Non è un unico album ma tre in uno il “Barragàn” dei Blonde Readhead, opus numero nove escludendo le due brevi appendici “Melody Citronique” (2000) e “Secret Society Of Butterflies” (2005): gli esiti sono quantomeno alterni.
Il primo sotto-album è il trionfo del piattume con cui il complesso ha addomesticato i fan del noise-rock degli esordi trasformandoli in muliebri amanti del pop, a suon di opere incerte come “Misery Is A Butterfly”, “23” e “Penny Sparkle”, da inerti techno basati su bisbigli fastidiosi (“Dripping”, “Lady M”), al vintage anni 60 se possibile ancor più piatto (“Cat On Tin Roof”), fino a una furbetta imitazione degli XX (“Penultimo”).
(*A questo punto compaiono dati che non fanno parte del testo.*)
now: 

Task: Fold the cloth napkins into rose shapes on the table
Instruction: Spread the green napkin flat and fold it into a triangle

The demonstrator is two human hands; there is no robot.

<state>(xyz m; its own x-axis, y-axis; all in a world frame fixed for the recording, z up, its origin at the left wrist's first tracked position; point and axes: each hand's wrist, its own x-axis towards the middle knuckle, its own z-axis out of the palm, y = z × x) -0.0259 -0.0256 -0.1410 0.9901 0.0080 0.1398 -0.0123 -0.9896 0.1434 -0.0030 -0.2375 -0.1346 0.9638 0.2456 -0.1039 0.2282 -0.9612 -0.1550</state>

Il secondo virtualmente reinventa una carriera mainstream in un paio di brani. “The One I Love” è l’unica canzone regolare dell’album e quella più atmosferica, anche se è palese la sua natura artificiale nella giustapposizione di strati di produzione (arpeggi, effetti elettronici, voci trattate). “No More Honey” è il suo gemello in qualche modo “espressionista”, sorta di malacopia della “No More Sorry” dei My Bloody Valentine, un chiaroscuro che nel ritornello alza il volume della distorsione in un vago ricordo della cacofonia dei primi album. A queste va aggiunta la più umile ninnananna per canto riverberato e rumori casuali di “Seven Two”.
Il terzo “album” tenta la carta dell’avanguardia e delle tracce estese, ma gli 8 e rotti minuti di “Mind To Be Had” sono solo un’inetta jam per macchinari elettronici e chitarra (l’entrata della voce verso la fine di certo non aiuta le cose). La piccola suite di “Defeatist Anthem” si basa dapprima sulle tastiere analogiche, mentre la voce di Makino suona come una svogliata intrusa, quindi svariona in pasticci glitch e persino pseudo-cosmici.
Risultato, un malessere di stile che Drew Brown, produttore collaudato e maitre-a-penser della rivoluzione digitale, peggiora in vuotezza d’intenti. Registrato e mixato in due studi, dal Michigan a New York. Il loro album maggiormente dominato da Makino - ricordiamo la sua partecipazione a "Lost" di Trentemøller - con i due Pace che scompaiono nell’apparato barocco degli sfondi sonori, ma è una leadership svenevole e l'esecuzione è stinta, quasi involontaria. Nessun singolo di traino.